- PROBLEM REQUIREMENTS -
Please retype the data in full and exactly; the pictures are not part of the copy.
--- START ---
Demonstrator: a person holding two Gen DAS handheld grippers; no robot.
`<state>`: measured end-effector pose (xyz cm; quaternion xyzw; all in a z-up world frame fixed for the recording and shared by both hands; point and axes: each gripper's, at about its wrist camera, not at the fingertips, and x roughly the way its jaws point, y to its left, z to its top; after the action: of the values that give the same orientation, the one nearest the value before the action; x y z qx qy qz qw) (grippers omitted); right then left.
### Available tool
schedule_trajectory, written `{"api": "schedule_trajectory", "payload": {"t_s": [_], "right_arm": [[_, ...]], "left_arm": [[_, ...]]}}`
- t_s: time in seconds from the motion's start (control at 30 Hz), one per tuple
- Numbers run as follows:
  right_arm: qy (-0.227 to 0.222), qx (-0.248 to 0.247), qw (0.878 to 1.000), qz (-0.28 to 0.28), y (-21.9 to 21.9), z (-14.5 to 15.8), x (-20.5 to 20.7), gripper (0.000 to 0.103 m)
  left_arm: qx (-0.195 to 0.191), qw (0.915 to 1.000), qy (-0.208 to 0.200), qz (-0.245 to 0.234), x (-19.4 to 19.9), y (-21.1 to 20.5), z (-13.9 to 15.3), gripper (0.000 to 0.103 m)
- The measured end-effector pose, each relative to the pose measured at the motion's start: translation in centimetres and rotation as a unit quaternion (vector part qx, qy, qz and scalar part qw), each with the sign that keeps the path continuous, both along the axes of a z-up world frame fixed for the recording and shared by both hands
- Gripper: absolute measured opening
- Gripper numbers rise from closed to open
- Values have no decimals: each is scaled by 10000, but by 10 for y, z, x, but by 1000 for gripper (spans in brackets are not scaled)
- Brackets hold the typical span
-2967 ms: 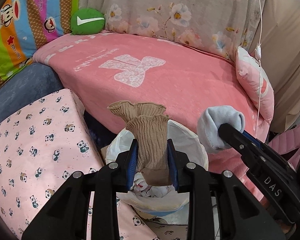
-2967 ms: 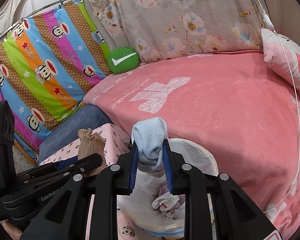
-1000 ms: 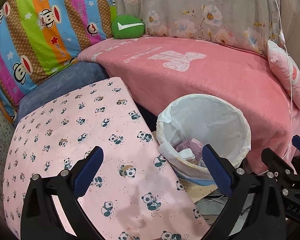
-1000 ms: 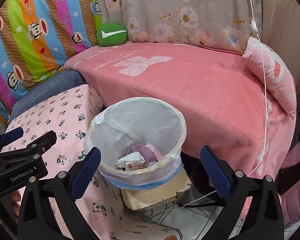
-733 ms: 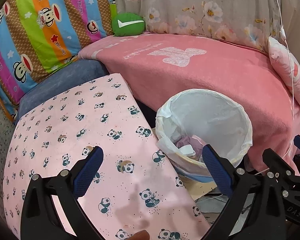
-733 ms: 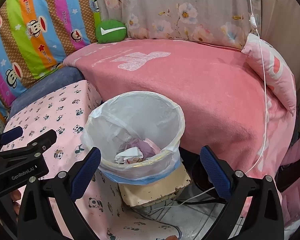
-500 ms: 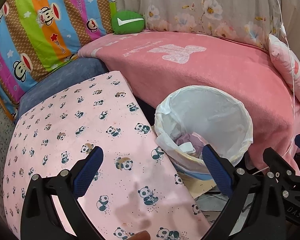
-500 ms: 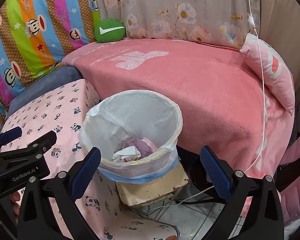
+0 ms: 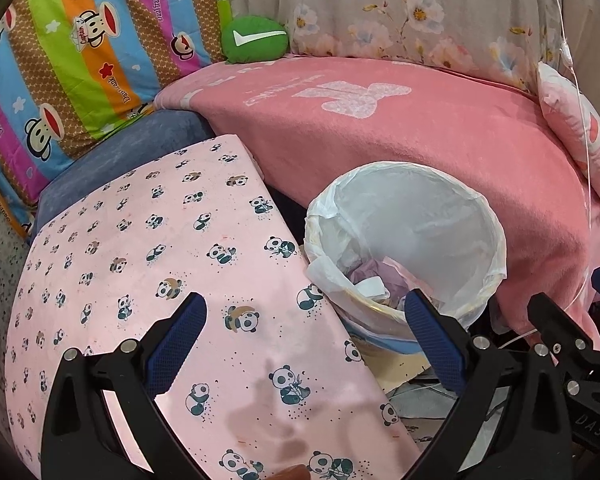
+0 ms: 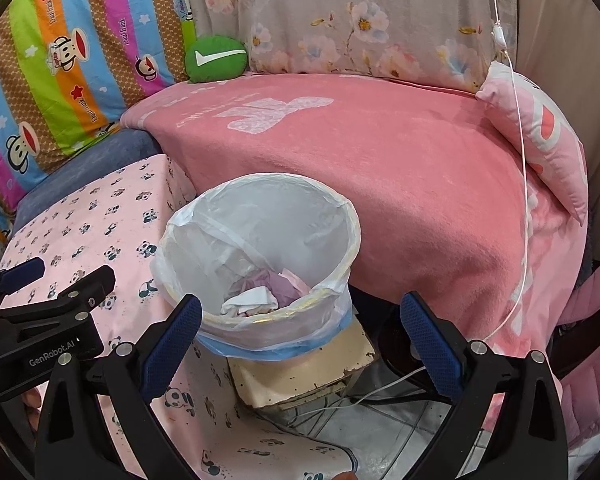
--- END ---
- PROBLEM SOLUTION -
Demonstrator: a person holding two Gen DAS handheld grippers; no robot.
`<state>`: measured end-effector pose (xyz cm; quaternion xyzw; all in a z-up world frame fixed for the recording and shared by both hands; point and axes: each gripper's, at about its wrist camera, not at the fingertips, and x roughly the way its jaws point, y to its left, z to its top; after the action: of the values that give the same orientation, the one nearest the value before the action; x y z qx qy qz qw) (grippers omitted); right then left.
### Available tool
schedule_trajectory, written `{"api": "schedule_trajectory", "payload": {"t_s": [_], "right_arm": [[_, ...]], "left_arm": [[_, ...]]}}`
- t_s: time in seconds from the motion's start (control at 30 Hz), one per tuple
- Numbers run as follows:
  right_arm: qy (-0.227 to 0.222), qx (-0.248 to 0.247), qw (0.878 to 1.000), qz (-0.28 to 0.28), y (-21.9 to 21.9), z (-14.5 to 15.8), x (-20.5 to 20.7), gripper (0.000 to 0.103 m)
  left_arm: qx (-0.195 to 0.191), qw (0.915 to 1.000), qy (-0.208 to 0.200), qz (-0.245 to 0.234), x (-19.4 to 19.9), y (-21.1 to 20.5), z (-13.9 to 15.3), gripper (0.000 to 0.103 m)
- The measured end-effector pose, each relative to the pose measured at the motion's start: translation in centimetres and rotation as a unit quaternion (vector part qx, qy, qz and scalar part qw), each with the sign that keeps the path continuous, both along the axes of a z-up world frame fixed for the recording and shared by both hands
- Gripper: absolute measured opening
- Gripper numbers rise from closed to open
- Values have no decimals: each is scaled by 10000, but by 10 for y, z, x, but by 1000 for gripper (spans in brackets are not scaled)
- Brackets hold the typical span
-2967 ms: 
-2967 ms: 
-1000 ms: 
-1000 ms: 
-733 ms: 
-733 ms: 
-500 ms: 
-500 ms: 
+0 ms: 
+0 ms: 

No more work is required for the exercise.